She reached behind her to my workbench, where the rest of the pictures lay in a pile, and grabbed up a tiny black-and-white shot of Marina Pratt, who happened to be the second girl I had ever made love to in my life. I remembered how daring we had felt when I had taken the picture—a modest one, really—I had only dared take her from the waist up. The trusting youthfulness of her small breasts and bony shoulders had made me feel a way I was sure I would never feel again. A glimpse of the picture, which I hadn’t seen in several years, showed me how old I had become. Was that why I saved them?
“Skinny little thing,” Elaine said, preparing to tear. Already I could see the delicate glossy surface of the image cracking beneath her trembling fingers.

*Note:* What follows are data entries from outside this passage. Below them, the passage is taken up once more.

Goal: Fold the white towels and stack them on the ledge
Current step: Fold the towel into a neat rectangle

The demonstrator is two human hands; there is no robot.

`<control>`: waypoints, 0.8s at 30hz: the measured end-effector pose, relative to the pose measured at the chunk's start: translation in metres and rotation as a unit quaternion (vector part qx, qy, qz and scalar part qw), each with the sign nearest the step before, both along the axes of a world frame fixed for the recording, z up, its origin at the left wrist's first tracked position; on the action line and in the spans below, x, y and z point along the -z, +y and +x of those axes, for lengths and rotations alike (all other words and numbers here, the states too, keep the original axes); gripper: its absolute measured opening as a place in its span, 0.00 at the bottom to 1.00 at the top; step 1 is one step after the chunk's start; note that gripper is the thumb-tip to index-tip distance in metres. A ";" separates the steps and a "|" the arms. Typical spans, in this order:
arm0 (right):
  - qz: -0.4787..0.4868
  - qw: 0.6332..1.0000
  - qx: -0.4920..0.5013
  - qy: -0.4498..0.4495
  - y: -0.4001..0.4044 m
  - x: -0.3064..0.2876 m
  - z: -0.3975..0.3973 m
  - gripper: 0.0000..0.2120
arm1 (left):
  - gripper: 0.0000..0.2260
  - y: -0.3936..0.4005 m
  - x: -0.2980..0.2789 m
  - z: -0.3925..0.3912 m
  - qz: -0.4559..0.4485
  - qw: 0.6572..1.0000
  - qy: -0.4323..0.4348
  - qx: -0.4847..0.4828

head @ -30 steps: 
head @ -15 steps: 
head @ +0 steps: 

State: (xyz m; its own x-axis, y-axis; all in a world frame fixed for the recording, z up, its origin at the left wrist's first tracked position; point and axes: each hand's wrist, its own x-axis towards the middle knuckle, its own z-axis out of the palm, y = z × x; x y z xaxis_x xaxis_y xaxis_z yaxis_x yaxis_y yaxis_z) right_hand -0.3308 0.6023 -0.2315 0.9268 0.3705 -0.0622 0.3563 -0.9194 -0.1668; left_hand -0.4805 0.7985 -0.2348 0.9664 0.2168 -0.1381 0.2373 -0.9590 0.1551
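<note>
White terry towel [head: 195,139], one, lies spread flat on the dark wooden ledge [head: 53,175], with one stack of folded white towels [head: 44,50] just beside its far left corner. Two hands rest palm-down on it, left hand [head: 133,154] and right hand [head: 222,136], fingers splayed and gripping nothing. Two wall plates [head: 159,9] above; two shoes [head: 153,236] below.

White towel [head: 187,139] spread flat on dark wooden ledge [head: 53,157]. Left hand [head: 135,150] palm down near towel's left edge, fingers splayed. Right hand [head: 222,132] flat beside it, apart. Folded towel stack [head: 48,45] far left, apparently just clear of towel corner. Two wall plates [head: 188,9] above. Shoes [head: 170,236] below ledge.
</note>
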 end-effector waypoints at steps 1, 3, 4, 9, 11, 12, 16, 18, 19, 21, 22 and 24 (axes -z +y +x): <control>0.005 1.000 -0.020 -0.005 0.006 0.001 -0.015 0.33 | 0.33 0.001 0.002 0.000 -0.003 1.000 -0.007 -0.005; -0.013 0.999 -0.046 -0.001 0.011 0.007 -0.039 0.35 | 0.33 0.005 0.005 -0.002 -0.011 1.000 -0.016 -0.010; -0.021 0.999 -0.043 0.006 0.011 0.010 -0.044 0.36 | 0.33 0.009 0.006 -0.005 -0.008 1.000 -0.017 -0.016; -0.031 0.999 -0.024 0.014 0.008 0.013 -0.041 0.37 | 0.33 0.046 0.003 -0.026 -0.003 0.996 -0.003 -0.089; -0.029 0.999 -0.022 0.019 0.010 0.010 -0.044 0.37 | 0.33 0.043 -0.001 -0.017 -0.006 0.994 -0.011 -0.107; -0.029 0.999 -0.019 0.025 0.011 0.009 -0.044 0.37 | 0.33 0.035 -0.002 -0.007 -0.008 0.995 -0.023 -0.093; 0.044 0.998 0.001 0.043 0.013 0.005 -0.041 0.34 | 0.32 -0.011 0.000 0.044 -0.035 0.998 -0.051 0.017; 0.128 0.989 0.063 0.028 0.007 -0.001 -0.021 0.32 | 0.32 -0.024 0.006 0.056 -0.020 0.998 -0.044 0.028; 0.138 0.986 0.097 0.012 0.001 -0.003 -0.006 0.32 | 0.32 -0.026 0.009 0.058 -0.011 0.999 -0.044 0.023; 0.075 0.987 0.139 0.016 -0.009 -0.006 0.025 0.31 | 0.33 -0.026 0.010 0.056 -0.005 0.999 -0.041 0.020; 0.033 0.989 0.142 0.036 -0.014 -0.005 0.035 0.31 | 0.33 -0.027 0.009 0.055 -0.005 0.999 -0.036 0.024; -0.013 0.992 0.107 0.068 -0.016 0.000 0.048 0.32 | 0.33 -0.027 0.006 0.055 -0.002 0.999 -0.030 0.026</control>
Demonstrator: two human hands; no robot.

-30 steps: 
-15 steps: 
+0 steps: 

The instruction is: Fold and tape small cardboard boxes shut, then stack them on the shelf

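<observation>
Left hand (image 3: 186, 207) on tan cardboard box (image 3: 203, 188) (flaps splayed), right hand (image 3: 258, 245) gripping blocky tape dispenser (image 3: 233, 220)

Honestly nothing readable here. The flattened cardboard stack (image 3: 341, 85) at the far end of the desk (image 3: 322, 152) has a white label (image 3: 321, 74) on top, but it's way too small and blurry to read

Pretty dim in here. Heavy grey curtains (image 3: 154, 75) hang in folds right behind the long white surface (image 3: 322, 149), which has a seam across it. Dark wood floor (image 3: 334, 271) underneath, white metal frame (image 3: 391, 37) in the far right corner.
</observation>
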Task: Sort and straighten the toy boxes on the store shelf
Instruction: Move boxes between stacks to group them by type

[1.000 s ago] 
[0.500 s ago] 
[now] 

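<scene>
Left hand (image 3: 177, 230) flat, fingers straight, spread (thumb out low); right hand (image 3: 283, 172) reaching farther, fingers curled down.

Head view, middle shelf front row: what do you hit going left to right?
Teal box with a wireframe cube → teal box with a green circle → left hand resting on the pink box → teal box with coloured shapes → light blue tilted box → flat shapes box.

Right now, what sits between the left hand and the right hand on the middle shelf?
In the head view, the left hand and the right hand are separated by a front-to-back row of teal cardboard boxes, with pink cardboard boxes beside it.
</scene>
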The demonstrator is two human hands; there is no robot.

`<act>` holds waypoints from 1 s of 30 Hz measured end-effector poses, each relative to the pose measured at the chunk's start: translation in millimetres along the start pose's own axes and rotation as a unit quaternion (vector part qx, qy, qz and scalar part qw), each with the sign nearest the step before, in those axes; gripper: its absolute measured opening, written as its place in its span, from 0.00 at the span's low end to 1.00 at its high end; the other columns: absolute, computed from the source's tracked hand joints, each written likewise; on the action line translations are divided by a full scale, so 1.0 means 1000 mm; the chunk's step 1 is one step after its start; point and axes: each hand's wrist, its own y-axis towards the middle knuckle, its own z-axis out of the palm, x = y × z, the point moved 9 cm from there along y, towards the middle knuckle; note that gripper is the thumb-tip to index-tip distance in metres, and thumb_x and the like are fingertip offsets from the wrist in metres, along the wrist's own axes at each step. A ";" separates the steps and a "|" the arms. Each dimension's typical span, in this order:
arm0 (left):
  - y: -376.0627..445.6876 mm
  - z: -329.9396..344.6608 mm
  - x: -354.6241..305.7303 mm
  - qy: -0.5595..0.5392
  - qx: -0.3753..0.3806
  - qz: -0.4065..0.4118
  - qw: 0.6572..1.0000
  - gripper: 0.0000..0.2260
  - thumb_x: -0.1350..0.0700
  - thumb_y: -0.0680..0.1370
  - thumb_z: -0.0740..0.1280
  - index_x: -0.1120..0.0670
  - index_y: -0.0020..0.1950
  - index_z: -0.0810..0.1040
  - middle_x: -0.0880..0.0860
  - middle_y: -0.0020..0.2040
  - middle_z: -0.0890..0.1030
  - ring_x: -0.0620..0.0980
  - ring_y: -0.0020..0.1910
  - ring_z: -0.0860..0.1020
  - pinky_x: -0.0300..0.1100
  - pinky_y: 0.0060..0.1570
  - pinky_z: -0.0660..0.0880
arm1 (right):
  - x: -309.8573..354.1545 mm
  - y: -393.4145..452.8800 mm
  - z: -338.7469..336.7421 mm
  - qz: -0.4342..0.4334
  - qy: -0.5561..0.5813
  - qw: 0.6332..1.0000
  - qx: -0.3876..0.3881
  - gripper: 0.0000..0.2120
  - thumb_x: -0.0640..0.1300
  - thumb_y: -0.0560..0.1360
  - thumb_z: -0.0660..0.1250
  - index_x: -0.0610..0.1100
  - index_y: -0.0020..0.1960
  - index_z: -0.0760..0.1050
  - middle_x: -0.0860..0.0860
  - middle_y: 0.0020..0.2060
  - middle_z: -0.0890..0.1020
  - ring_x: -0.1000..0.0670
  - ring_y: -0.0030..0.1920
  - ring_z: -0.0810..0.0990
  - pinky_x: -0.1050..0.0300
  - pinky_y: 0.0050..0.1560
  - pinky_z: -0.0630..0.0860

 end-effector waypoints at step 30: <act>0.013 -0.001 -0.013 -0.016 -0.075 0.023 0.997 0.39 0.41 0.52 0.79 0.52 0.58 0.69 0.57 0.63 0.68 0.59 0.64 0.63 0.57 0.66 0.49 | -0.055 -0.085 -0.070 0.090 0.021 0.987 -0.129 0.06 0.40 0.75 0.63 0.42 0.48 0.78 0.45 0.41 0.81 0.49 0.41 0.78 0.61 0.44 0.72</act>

“Don’t do it,” I said. “If you tear that there is going to be real trouble around here.” That was my mistake; I should have made her think I didn’t care, but I couldn’t do it. She tore Marina in half. While she was watching the halves flutter to the floor of the basement, I grabbed the rest of the pictures and said, “GET OUT OF HERE! GO UPSTAIRS! OUT!” She was too startled to follow through on her obvious intention of grinding the pieces of the two photographs into pulp under her shoe. I made an effort to lower my voice. “You shouldn’t have done that.”
“I shouldn’t,” she echoed with a sneer. “We’ll see who shouldn’t have done what, Mr. Big Lover-Boy.”
“For God’s sake. I’m entitled to a past, aren’t I?”
“If that’s what you call it, fine. You can stay down here and masturbate, I don’t care.” She stomped gingerly up the stairs and slammed the basement door.
From upstairs I heard Naomi’s unignorable voice: “Mommy, what’s masserbate?”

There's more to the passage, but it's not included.